Lo spunto mi viene dal recente caso degli aromi taroccati del Souvignon nella regione Friuli Venzia Giulia, dove pare che qualche produttore si sia infilato nei guai utilizzando prodotti non consentiti (qualcuno afferma innovativi), non dannosi per l’uomo, ma non consentiti dal disciplinare.

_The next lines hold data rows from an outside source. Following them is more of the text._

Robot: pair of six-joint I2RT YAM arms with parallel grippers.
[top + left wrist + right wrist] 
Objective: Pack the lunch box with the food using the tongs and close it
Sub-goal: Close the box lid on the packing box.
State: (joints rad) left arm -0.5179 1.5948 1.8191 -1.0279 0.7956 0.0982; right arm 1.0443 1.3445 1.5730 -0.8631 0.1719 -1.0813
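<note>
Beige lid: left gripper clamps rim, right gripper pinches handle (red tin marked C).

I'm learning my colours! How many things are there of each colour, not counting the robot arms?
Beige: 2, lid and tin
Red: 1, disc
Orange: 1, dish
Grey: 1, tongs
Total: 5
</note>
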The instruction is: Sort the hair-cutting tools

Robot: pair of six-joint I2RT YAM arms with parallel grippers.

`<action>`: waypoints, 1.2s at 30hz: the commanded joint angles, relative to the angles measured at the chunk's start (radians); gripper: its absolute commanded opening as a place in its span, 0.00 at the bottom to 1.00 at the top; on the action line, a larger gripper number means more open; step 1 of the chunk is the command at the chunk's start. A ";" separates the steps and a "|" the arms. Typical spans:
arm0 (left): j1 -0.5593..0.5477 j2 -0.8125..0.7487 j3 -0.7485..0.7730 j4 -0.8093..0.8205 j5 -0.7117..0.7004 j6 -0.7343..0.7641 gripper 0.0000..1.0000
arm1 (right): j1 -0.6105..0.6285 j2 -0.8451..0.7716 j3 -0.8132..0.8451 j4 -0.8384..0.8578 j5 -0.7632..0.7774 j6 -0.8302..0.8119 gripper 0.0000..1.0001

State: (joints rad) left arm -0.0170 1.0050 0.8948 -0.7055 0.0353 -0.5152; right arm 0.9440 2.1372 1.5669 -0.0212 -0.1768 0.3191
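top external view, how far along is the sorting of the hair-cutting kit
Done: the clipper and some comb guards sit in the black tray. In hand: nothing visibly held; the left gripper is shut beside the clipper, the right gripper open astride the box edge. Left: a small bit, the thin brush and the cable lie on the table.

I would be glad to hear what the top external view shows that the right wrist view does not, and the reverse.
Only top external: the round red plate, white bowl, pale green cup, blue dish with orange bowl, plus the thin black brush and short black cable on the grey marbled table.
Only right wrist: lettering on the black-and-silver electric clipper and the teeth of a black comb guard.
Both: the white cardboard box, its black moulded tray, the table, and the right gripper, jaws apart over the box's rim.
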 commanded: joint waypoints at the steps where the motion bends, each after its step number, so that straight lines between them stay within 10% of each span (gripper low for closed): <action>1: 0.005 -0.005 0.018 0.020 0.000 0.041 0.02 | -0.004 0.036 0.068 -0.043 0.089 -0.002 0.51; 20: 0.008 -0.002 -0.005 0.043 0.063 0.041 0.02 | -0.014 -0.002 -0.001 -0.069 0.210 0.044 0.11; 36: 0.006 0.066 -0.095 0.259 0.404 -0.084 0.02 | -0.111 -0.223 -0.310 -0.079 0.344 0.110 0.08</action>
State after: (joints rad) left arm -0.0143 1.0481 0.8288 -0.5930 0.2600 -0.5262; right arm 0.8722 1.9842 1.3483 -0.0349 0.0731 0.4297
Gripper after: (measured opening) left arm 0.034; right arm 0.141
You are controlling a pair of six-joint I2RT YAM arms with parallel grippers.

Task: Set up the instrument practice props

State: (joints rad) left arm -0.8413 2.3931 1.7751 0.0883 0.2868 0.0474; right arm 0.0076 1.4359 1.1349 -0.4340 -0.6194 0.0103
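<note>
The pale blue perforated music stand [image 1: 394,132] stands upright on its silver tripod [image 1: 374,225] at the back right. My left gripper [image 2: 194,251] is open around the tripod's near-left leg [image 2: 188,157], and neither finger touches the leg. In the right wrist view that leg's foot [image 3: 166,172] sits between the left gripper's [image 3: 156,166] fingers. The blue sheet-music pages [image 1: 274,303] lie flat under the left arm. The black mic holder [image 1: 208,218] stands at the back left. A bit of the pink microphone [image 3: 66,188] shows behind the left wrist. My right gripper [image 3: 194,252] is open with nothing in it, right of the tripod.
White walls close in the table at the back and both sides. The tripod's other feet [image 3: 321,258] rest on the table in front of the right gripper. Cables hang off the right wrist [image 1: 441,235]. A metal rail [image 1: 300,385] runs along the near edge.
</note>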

Mi ricorda molto il caso di alcuni anni fa del Brunello dove alcuni utilizzavano alcune uve non consentite nel disciplinare perchè, alla fine, era lo stesso mercato che richiedeva ciò.
Premesso che io penso, per principio, che modificare artificialmente la naturalezza del vino non sia buona cosa, ma comprendendo come il mercato condizioni certe scelte; premesso che non comprendo affatto coloro che esaltano forzature degustative che nulla hanno a che vedere con l’essenza del vino, cioè dell’alimento, ritengo che noi Italiani siamo un poco coglioni.
Il buon senso infatti dice che essendo le Doc composte da produttori che perseguitano gli stessi interessi, le eventuali problematiche debbano essere per lo meno rivolte al direttore della Doc per poi decidere eventuali azioni. Il senso di squadra deve prevalere, l’ordine sparso non porta a nulla, anzi porta solo a incomprensioni e distorsioni mediatiche che fanno la fortuna di pochi ma creano la disgrazia di tanti.
Nel caso Souvignon come in quello del Brunello, mi sorprende molto come gli stessi esperti degustatori, o per lo meno coloro che si ritengono tali, che poi sono coloro che orientano il mercato, si faccino abbindolare nella rincorsa al gusto dell’ “‘o famo strano”.
Se si volesse fare paragoni con gli esseri umani, io preferisco una donna vestita al mercato e che nuda mi dia emozioni, che una donna vestita da uno stilista ma che nuda di emozioni ne da davvero poche. Sembra però che il mondo giri nel senso opposto. Chi mi vuol capire capisca.